So… What Makes a MLB All-Star?

The first “All-Star Game” in the history of professional sports was a baseball exhibition during the 1933 World’s Fair.  Since then, the “Midsummer Classic” has become an annual tradition, with only an interruption in 1945 due to World War II.  Although ostensibly an exhibition game for fans, it has become an important negotiation tool for players.  Free agents often use All-Star Game appearances to leverage more money from their teams.  Players that make All-Star Games can also gain additional endorsement opportunities, especially at the national level.  As such, making an All-Star Game is an important achievement for the financial prospects of professional baseball players.  Beyond their careers, players often use All-Star appearances as marketing tools to secure post-playing endorsements, much like Stan Ross.

The Original 1933 MLB All-Star Team.

The Original 1933 MLB All-Star Team.

But with All-Stars being selected with no defined guidelines, what factors go into being selected to the game?  I attempted to find the most significant variables that led to All-Star Game appearances by looking at data from every position player with over 200 plate appearances in 2014, enough to qualify a player as “full-time”.  This equated to 383 players, of whom 47 were selected to the All-Star Game.  The independent variables used were games played, plate appearances, runs, hits, doubles, triples, home runs, runs batted in, stolen bases, times caught stealing (coded in reverse), walks, strike outs, batting average (multiplied by 1000), on-base percentage (multiplied by 1000), slugging percentage (multiplied by 1000), double plays hit into, times hit by pitches and sacrifice hits.

These independent variables selected were standard batting statistics, as defined by Major League Baseball.  Advanced statistics were not used  because they are not as commonly cited among mainstream media.  With fan vote playing heavily into selection, and with most fans gaining their baseball knowledge from mainstream media, standard batting statistics were judged to be the most accurate measure for this study.  Statistics were gathered from Baseball Reference, exported into CSV format, and filtered using Microsoft Excel.

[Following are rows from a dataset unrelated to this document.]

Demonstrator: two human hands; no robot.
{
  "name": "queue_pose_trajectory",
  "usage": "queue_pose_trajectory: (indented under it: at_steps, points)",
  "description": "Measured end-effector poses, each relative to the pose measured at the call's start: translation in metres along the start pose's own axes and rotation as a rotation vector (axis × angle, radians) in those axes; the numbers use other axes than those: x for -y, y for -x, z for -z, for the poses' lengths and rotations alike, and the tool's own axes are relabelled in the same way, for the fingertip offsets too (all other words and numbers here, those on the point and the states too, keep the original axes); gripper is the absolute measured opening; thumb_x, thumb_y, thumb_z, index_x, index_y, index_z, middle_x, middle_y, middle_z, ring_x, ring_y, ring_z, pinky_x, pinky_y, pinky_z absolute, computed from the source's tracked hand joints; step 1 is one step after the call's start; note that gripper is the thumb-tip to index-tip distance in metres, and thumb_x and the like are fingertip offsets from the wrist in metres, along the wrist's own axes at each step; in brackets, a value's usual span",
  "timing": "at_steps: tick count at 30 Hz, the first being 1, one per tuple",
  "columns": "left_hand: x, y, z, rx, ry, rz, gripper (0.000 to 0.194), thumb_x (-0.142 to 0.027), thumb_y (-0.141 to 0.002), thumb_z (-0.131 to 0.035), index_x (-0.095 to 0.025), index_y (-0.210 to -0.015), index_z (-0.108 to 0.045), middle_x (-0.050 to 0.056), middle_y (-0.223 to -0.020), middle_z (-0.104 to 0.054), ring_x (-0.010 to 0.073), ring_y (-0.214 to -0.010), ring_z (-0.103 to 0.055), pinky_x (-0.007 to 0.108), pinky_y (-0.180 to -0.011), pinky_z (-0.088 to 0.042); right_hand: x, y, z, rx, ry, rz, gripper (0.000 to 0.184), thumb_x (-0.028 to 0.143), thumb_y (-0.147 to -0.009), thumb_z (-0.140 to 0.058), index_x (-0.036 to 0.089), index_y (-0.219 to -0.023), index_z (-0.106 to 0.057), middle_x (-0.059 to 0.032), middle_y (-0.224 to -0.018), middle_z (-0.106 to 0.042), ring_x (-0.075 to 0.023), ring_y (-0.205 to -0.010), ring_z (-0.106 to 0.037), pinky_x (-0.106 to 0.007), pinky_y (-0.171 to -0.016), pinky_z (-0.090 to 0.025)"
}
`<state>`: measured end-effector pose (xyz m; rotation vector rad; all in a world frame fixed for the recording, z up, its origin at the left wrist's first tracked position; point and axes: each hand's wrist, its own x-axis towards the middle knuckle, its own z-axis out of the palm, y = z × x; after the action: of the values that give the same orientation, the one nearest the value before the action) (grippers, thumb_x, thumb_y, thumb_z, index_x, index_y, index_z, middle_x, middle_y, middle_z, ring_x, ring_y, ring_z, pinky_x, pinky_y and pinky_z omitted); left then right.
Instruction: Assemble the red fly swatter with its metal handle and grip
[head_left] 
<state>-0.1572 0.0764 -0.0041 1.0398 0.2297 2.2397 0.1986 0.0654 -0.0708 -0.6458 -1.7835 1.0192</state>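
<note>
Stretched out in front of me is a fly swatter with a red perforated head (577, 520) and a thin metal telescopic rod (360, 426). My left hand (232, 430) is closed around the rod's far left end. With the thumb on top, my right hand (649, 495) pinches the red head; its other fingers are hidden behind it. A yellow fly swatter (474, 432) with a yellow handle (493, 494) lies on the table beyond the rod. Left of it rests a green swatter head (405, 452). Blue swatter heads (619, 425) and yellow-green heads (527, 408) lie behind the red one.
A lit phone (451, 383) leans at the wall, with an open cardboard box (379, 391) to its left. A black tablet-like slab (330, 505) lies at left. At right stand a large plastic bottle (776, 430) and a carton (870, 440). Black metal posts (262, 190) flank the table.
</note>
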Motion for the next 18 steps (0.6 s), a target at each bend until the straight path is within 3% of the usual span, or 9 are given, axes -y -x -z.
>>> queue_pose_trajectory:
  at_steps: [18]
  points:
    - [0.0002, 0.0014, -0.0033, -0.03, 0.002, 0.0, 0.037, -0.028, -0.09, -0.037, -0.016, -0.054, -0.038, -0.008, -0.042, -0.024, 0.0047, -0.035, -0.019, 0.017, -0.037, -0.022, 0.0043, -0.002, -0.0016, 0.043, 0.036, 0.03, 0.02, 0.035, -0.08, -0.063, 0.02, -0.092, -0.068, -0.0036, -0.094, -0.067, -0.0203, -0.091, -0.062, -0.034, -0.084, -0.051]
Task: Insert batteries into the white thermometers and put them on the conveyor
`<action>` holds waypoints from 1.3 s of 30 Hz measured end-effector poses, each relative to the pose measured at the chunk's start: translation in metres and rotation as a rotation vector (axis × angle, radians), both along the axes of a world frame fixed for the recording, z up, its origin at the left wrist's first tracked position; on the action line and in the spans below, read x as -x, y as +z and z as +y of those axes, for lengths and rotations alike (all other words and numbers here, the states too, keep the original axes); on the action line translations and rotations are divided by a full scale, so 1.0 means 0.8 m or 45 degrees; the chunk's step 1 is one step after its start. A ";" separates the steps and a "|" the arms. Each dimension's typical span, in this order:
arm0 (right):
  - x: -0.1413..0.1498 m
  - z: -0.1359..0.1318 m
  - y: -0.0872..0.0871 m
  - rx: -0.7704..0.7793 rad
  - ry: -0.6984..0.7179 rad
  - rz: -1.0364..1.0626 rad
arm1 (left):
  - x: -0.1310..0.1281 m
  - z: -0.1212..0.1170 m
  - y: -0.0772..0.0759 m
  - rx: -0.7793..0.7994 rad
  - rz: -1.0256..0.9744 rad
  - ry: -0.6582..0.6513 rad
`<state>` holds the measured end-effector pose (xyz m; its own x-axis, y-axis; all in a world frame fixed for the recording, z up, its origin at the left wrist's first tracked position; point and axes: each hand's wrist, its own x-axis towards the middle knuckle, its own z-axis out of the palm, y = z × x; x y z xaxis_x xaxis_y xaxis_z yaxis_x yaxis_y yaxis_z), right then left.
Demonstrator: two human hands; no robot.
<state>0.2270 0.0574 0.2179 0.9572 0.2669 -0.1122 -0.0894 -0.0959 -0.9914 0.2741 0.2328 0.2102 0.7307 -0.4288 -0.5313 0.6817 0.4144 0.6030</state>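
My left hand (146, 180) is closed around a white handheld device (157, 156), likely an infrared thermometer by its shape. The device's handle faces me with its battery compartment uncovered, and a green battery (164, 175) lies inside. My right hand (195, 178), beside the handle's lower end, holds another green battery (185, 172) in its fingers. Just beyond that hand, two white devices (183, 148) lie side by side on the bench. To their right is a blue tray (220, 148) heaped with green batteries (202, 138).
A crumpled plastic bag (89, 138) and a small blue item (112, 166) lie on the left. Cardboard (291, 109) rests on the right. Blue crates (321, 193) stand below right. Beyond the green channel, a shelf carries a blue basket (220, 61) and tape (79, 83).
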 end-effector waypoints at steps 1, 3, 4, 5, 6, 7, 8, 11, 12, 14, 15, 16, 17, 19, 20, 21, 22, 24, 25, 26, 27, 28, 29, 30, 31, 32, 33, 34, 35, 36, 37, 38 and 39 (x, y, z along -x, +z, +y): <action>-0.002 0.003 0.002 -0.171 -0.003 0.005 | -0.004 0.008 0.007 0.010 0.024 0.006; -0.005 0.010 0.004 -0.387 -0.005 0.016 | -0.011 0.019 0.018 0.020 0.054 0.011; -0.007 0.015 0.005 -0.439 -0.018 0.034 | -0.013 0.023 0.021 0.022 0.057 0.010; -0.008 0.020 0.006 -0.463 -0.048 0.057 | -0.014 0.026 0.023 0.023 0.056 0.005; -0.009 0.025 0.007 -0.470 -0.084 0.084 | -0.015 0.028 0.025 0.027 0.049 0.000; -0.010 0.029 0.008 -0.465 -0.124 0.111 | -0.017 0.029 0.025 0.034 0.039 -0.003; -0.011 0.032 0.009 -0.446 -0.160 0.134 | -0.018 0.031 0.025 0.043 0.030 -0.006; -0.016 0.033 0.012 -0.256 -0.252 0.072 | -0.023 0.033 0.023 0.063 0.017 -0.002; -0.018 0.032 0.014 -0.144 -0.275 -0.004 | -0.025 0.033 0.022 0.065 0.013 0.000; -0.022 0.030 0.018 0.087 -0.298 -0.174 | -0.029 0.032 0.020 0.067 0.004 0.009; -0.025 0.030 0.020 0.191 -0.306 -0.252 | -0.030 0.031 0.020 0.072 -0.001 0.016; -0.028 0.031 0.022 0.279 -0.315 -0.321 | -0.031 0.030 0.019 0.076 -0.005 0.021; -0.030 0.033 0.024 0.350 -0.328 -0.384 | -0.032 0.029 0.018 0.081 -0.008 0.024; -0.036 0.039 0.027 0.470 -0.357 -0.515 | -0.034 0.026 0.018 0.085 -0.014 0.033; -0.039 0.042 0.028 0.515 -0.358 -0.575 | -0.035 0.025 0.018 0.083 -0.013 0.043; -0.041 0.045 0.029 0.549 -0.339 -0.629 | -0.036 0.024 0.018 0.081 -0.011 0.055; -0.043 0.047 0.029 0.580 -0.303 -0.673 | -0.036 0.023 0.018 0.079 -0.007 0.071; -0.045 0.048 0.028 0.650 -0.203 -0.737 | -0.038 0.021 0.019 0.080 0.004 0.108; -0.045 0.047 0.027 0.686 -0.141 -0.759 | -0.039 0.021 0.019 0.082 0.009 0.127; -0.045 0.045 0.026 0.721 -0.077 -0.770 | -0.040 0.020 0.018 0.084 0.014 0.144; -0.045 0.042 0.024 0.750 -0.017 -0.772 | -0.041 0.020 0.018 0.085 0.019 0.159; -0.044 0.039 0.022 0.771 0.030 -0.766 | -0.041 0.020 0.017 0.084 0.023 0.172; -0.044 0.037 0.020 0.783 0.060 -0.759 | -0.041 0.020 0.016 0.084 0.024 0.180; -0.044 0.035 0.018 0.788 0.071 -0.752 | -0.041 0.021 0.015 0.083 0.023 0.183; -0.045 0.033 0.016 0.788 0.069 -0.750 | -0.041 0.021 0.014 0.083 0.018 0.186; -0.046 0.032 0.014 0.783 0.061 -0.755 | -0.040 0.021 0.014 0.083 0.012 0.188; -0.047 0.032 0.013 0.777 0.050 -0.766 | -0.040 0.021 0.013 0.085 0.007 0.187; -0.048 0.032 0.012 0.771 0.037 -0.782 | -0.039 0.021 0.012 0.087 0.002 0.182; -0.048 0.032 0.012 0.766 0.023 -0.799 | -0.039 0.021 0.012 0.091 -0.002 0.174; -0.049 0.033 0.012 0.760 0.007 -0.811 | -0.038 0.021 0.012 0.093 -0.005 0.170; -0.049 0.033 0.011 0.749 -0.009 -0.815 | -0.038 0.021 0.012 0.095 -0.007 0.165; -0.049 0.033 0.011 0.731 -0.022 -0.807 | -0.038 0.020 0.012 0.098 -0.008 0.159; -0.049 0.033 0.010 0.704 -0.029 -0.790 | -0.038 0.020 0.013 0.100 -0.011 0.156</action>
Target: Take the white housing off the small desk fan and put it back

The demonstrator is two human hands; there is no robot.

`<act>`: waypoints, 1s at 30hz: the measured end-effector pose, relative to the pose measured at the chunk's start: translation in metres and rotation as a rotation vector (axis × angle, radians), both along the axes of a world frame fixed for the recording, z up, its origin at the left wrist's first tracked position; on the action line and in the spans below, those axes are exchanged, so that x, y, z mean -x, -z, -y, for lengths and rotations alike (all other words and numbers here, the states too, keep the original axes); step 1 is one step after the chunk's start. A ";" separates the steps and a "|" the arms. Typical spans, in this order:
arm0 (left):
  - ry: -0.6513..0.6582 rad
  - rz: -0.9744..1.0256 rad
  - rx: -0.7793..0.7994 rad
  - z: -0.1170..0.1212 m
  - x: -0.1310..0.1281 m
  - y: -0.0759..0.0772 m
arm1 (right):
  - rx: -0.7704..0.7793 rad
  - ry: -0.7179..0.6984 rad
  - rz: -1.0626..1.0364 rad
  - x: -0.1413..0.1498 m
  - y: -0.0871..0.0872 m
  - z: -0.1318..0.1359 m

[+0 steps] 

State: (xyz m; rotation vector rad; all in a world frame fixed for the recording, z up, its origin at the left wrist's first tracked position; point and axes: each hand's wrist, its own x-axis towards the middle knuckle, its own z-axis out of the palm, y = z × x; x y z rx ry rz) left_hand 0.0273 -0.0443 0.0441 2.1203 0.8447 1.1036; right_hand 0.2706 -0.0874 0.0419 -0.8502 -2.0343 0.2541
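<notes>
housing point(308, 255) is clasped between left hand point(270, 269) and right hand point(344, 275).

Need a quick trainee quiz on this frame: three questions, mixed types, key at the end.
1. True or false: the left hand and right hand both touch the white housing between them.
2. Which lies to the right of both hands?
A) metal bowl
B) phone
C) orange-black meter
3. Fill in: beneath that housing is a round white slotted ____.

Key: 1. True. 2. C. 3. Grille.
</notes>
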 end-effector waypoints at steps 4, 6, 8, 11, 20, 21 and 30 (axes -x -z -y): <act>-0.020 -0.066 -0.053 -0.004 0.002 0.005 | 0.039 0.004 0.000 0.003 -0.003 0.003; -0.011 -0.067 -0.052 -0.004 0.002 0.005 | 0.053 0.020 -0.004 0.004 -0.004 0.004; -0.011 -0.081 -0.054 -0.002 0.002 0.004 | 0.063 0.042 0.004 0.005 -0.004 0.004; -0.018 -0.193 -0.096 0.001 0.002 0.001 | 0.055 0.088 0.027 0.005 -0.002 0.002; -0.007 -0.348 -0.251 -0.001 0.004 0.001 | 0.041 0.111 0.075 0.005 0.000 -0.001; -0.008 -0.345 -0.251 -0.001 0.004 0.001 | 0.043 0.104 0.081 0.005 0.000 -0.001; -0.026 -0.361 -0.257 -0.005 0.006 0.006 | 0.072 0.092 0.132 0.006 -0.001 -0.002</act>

After preparing the data, a binary logistic regression was run to see which independent variables were statistically significant in predicting an All-Star Game appearance.  The model found the variables of games played, times caught stealing, strikeouts, on-base percentage and slugging percentage significant at the 90% confidence level.  These variables were 91.1% correct in predicting All-Star appearances.

2014 All-Star Game MVP Mike Trout.

2014 All-Star Game MVP Mike Trout.

Heading into this study, I hypothesized that some of the factors that would be significant would include home runs, runs batted in, batting average and stolen bases.  Although none of these were found to be statistically significant, some of their absences are potentially explained by several of the factors that did make the cut.  Slugging percentage measures total bases divided by at bats, which would lead to a higher overall percentage for players who hit a large number of home runs.  Additionally, although batting average is a traditionally important measure, on-base percentage is a more accurate measure of how often players get on base, by including walks into the equation.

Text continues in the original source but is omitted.